_Work task_: Only these lines of the data below are wanted: the one with "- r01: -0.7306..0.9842", the one with "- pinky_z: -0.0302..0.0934", and any lines between them, each repeated exactly.

::::::::

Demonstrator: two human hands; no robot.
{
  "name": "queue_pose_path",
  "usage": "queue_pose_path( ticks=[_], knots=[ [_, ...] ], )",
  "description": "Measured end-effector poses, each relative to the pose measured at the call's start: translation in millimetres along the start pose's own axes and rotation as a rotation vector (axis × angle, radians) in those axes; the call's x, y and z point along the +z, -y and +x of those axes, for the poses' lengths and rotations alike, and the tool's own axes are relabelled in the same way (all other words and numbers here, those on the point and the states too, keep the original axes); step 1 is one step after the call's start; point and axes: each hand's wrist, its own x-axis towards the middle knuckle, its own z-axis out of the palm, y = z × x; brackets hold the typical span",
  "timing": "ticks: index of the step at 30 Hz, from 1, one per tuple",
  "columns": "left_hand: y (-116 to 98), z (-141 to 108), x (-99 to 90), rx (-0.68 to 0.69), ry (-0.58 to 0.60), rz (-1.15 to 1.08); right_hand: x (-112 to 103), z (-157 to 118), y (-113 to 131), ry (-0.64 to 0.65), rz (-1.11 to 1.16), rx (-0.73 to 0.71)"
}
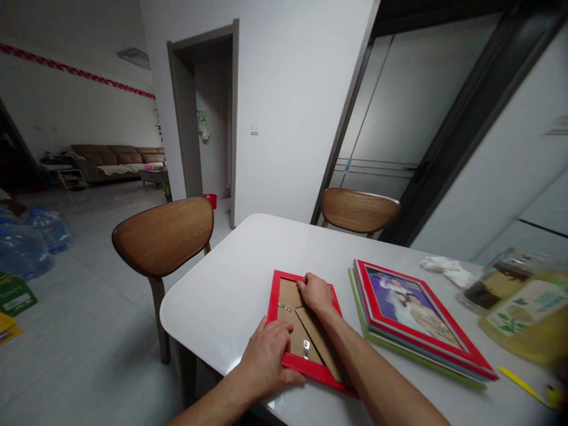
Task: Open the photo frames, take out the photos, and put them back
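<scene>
A red picture frame [306, 369] lies face down on the white table, its brown backing board [289, 292] and folded stand [316, 332] showing. Small metal clips [306, 349] sit on the backing. My left hand [267, 355] is closed round the frame's near left corner, thumb along the near edge and fingers over the left side. At the far right part of the backing, my right hand [316, 292] has its fingers curled in against the board near the frame's edge. Whatever its fingertips pinch is hidden.
To the right, a stack of picture frames [417, 313] has a red-framed photo on top. Beyond it are a white cloth [448, 270], a large bottle of yellow liquid [528, 313] and a yellow tool [523, 384]. Wooden chairs [168, 234] stand at the table [222, 302].
</scene>
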Motion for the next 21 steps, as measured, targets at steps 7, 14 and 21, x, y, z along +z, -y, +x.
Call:
queue_pose_path(
  ticks=[7, 14, 21],
  knots=[
    [3, -6, -11.4, -0.013, -0.164, -0.12, -51, -39, -26, -0.102, 0.453, -0.002],
    [-30, 1, -21.9, -0.091, -0.39, -0.788, -36, -123, -4, 0.24, 1.209, 0.344],
    [-99, 26, -18.0, -0.038, -0.327, -1.141, -69, -127, 27, 0.129, 1.768, 0.202]
  ],
)
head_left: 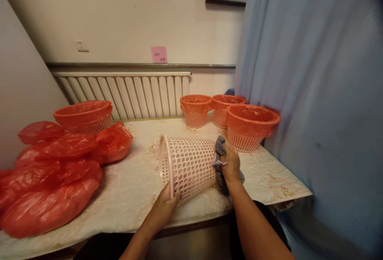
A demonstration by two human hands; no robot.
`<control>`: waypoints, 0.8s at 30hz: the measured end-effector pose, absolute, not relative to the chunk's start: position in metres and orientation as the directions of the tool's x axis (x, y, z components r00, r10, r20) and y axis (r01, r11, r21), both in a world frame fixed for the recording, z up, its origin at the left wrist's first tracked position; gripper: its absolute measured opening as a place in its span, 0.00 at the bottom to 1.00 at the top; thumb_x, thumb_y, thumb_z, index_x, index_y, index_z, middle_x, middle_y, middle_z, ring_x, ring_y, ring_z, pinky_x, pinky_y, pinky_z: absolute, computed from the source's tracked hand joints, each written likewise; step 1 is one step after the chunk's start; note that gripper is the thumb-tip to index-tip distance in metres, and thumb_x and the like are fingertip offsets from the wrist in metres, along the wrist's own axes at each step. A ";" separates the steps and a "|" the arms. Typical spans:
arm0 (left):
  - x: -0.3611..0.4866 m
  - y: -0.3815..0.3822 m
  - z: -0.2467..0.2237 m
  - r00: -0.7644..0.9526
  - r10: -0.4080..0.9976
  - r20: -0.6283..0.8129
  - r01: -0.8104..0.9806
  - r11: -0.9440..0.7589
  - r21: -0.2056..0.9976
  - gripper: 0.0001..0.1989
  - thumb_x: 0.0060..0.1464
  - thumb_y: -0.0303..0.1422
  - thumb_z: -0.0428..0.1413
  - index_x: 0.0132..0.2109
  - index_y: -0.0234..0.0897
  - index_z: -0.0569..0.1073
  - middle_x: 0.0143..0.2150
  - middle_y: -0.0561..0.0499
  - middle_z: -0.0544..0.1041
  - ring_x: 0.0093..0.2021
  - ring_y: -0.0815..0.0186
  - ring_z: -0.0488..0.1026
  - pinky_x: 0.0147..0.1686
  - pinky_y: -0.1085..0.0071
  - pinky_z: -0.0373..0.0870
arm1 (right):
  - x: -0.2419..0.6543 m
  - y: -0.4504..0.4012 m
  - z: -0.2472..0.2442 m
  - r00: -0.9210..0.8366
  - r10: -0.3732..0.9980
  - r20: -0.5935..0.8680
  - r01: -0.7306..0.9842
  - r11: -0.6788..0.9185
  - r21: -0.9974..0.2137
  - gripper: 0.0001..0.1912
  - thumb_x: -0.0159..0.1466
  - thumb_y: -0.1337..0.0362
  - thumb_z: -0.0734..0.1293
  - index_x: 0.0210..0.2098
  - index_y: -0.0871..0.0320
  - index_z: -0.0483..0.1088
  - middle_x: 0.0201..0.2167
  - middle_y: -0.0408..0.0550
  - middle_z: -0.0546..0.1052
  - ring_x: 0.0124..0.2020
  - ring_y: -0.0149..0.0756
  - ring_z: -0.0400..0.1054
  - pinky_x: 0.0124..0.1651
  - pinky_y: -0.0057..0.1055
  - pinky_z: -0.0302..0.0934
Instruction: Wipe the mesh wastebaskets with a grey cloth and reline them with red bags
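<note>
A pale pink plastic wastebasket (191, 164) with a lattice wall lies tipped on its side, its mouth facing left. My left hand (167, 202) grips its rim, the thumb outside and the fingers partly showing through the holes. At the basket's bottom end, my right hand (231, 162) is closed on a grey cloth (220, 172), which is pressed against the base. A strip of light purple shows on the cloth. How the right fingertips lie is hidden behind the cloth and hand.
Several baskets lined with red bags stand around: one basket (251, 126) right, others behind it, one basket (83, 116) left. Red plastic bags (56, 188) heap up on the left of the cloth-covered table (128, 196). A blue curtain (314, 92) hangs right; a radiator (134, 96) lies behind.
</note>
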State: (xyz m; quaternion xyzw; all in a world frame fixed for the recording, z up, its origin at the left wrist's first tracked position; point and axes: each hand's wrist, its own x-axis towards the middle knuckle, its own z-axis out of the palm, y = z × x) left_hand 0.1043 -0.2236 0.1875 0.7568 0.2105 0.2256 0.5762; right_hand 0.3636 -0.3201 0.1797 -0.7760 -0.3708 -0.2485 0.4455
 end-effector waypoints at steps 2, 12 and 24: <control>0.103 -0.222 0.187 0.816 0.569 0.101 0.053 -0.247 0.968 0.24 0.57 0.35 0.50 0.60 0.34 0.65 0.59 0.43 0.72 0.57 0.55 0.68 0.61 0.56 0.59 | 0.354 -0.319 0.178 0.597 0.345 0.724 0.797 -0.362 -0.484 0.27 0.51 0.77 0.57 0.48 0.60 0.71 0.49 0.53 0.74 0.48 0.45 0.64 0.52 0.41 0.59; 0.105 -0.217 0.181 0.827 0.543 0.144 -0.018 -0.231 0.973 0.20 0.54 0.38 0.53 0.51 0.33 0.72 0.48 0.44 0.78 0.49 0.55 0.72 0.55 0.59 0.64 | 0.254 -0.307 0.198 0.177 0.532 0.828 0.963 0.079 -0.257 0.31 0.48 0.77 0.59 0.51 0.61 0.68 0.57 0.51 0.69 0.55 0.49 0.57 0.56 0.48 0.54; 0.092 -0.236 0.170 0.896 0.399 0.196 -0.042 -0.364 0.930 0.17 0.57 0.41 0.51 0.45 0.33 0.75 0.40 0.46 0.78 0.45 0.56 0.69 0.53 0.62 0.63 | 0.227 -0.304 0.213 0.122 0.504 0.855 0.949 0.193 -0.249 0.21 0.60 0.74 0.59 0.52 0.58 0.69 0.55 0.48 0.71 0.53 0.46 0.59 0.53 0.45 0.56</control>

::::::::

_Answer section_:
  - r01: -0.7306..0.9842
  - r11: -0.6788..0.9185
  - r21: -0.9974..0.2137
  - gripper: 0.0001..0.1912
  - thumb_x: -0.0159..0.1466
  - thumb_y: -0.1337..0.0362
  - thumb_z: -0.0734..0.1293
  - index_x: 0.0210..0.2098
  - index_y: -0.0871..0.0320
  - index_z: -0.0483..0.1088
  - middle_x: 0.0201..0.2167
  - middle_y: -0.0408..0.0550
  - middle_z: -0.0546..0.1052
  - ring_x: 0.0124..0.2020
  - ring_y: -0.0149..0.0756
  - ring_z: -0.0400..0.1054
  - pinky_x: 0.0124..0.1651
  - pinky_y: -0.0057..0.1055
  - pinky_z: -0.0302..0.0934

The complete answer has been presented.